Fin 2019 et dans les premiers mois de 2020, j'ai eu des contacts fréquents avec le Pape, lui exprimant sa proximité. En novembre, je lui ai dit, par l'intermédiaire de son secrétaire, que ma mère s'était cassé la hanche. J'ai demandé sa prière et sa bénédiction pour ma mère. J'ai été très surpris de voir le téléphone portable sonner dix minutes après l'envoi de la lettre. e-mail. C'était le pape. Il m'a demandé l'âge de ma mère, son nom, et a ajouté qu'il lui envoyait sa bénédiction et qu'il veillerait sur elle. Grâce à Dieu, l'opération subie par ma mère s'est bien déroulée et j'en ai fait part à François dans une lettre qui, une fois de plus, a reçu une réponse écrite immédiate.
Un peu plus tard, j'ai eu une dermatite compliquée. Je me suis déchargée dans une lettre, lui disant que j'offrais mon inconfort pour lui et pour l'Église. Il m'a appelé le lendemain. Avec une ironie toute porteño, il m'a demandé comment j'appelais cette maladie. J'ai répondu : "Dermatite". Non, me répondit-il, c'est la gale", essayant d'ajouter une touche d'humour à cette situation douloureuse.

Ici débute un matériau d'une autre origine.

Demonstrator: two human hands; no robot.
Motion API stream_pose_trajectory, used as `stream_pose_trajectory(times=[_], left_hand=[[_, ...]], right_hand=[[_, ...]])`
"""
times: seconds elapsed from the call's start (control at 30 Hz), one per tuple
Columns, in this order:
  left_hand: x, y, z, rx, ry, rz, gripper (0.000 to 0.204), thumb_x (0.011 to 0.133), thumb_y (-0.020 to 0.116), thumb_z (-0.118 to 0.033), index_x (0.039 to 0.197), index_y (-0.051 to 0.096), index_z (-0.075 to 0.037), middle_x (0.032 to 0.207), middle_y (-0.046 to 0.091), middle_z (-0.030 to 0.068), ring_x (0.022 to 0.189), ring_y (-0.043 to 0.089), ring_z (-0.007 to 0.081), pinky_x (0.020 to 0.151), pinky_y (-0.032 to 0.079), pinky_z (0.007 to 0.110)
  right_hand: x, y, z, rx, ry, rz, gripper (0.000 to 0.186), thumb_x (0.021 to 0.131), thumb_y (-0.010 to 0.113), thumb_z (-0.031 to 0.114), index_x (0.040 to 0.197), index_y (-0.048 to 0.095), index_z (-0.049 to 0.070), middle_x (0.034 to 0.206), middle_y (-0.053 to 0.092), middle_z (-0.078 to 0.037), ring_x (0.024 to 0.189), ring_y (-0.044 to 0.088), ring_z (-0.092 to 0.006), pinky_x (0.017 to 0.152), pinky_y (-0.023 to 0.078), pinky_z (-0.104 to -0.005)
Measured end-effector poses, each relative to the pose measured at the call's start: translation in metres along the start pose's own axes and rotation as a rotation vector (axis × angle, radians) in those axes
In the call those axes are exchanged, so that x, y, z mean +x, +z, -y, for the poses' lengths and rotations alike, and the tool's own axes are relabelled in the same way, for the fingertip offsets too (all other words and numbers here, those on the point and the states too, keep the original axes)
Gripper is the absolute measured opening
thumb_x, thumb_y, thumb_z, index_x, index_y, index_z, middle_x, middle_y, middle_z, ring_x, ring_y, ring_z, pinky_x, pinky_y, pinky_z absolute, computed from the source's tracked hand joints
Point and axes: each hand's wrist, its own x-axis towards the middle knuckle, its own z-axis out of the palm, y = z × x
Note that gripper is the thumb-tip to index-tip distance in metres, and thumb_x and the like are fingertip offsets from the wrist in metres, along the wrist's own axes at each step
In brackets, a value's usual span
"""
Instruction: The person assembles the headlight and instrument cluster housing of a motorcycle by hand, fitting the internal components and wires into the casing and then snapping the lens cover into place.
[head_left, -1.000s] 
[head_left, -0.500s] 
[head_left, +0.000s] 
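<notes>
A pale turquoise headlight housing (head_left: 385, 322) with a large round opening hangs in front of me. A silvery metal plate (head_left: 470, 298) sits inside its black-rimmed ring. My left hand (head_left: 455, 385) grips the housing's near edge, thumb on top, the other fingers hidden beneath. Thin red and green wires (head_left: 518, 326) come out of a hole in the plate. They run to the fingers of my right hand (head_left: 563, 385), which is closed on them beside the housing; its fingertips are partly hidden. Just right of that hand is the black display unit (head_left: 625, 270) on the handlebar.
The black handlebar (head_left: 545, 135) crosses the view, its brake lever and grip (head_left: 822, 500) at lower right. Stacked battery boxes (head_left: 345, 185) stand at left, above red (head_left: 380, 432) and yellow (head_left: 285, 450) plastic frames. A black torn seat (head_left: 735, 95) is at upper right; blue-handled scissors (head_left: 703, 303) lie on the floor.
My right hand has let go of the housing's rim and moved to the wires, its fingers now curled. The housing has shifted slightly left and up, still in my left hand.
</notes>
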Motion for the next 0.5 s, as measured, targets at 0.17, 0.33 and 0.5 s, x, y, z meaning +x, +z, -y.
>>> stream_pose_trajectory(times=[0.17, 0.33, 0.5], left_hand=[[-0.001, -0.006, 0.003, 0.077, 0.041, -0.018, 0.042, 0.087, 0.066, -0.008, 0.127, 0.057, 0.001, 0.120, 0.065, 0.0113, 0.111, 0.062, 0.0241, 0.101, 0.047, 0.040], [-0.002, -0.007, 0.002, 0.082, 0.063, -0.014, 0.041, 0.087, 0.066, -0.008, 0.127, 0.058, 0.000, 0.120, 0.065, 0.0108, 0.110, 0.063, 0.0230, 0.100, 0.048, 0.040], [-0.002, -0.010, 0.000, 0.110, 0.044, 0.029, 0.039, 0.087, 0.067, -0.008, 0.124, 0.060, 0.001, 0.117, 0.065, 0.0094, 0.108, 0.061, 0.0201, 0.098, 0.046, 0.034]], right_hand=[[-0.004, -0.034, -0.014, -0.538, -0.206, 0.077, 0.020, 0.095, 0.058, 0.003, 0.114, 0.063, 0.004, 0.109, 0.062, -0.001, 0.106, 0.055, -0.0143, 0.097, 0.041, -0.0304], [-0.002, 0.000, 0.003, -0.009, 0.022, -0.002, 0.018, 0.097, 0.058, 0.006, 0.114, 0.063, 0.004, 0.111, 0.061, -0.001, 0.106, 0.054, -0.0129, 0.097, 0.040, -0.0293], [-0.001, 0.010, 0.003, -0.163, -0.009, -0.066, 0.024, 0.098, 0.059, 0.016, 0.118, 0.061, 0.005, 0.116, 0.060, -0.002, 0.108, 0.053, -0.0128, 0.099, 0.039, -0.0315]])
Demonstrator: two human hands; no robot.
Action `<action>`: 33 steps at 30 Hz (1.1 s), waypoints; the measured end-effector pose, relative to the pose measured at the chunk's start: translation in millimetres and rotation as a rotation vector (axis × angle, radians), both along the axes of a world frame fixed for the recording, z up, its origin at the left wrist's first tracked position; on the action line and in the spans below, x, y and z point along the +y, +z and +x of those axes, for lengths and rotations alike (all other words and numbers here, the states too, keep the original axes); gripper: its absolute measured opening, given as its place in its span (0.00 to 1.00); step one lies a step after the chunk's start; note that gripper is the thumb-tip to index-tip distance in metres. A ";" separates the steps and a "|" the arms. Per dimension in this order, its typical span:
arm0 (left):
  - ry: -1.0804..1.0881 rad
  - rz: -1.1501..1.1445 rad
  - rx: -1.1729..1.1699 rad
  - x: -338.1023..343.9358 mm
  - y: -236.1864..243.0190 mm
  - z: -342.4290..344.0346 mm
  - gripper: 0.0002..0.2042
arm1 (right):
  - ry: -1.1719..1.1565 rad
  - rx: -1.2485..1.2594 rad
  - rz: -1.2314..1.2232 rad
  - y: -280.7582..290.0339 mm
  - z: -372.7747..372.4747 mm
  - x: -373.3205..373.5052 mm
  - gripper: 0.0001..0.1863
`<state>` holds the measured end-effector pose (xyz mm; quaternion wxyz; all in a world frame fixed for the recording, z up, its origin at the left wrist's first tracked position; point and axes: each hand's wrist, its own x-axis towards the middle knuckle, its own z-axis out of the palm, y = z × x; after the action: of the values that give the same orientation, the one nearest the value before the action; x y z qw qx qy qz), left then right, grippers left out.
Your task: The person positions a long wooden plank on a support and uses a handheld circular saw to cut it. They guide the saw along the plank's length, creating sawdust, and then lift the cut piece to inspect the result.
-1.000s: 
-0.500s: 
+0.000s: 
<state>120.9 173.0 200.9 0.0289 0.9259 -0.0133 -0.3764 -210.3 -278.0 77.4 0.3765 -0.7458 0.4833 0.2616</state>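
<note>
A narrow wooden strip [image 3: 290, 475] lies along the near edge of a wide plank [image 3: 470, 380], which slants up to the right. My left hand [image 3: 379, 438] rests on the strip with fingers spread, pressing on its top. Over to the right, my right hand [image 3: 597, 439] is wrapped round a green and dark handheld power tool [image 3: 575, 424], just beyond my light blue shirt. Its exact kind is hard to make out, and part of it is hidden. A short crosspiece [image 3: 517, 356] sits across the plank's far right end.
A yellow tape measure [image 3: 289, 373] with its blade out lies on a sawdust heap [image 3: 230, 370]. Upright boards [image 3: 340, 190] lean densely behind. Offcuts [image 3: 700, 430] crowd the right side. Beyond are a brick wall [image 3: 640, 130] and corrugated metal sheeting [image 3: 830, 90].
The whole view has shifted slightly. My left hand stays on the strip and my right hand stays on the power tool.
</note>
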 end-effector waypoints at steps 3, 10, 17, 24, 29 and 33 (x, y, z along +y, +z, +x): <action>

Il s'est immédiatement intéressé à mon état de santé et m'a chaleureusement remercié de lui avoir offert ma maladie.
Quelques semaines plus tard, j'ai reçu une douloureuse nouvelle : l'un de mes meilleurs amis depuis l'école primaire, un prêtre de l'Opus Dei, était mort victime du COVID. Une fois de plus, j'ai partagé ma souffrance avec le pape, car François connaissait très bien ce prêtre, qui faisait partie d'une de ses familles amies. Peu après, il m'a appelé pour me consoler : " Ne t'inquiète pas, Pedro était un saint et il sera au ciel ". Je lui ai dit qu'en apprenant la nouvelle, j'avais pleuré comme un enfant. Avec beaucoup d'affection, il m'a confié que ces larmes étaient très saines et que le Royaume des Cieux appartient aux enfants. Il m'a également demandé comment se passait la "gale".
La série de contacts s'est poursuivie : anniversaires, remerciements pour l'envoi d'un livre. Une fois, il a même voulu savoir si j'avais le numéro de téléphone d'un ami commun. Une histoire d'amitié typique. En pensant à ces appels, j'en suis arrivé à la conclusion que, à part le prélat et mes frères de l'Opus Dei qui habitent chez moi, et ma famille en Argentine, seul François partageait ma préoccupation pour ma mère, ma dermatite, la douleur de la mort d'un ami et la joie d'un anniversaire. Beaucoup étaient présents dans l'une ou l'autre de ces circonstances, mais lui seul était présent dans toutes. Et, évidemment, il n'était pas le moins occupé de mes amis.
Si je suis encouragé à raconter ces choses, c'est parce que je suis conscient que mon cas n'est en aucun cas unique. Des heures et des heures de son pontificat - de sa vie - ont été consacrées à ce genre de gestes et de conversations, à la proximité et à l'amitié. Dans les moments difficiles et dans les moments joyeux, toujours avec bonne humeur et confiance dans la prière. En ce moment de douleur, la mémoire du pape est celle d'un ami qui était dans tous les cas, qui a vécu avec moi ce qu'il a prêché dans le monde entier.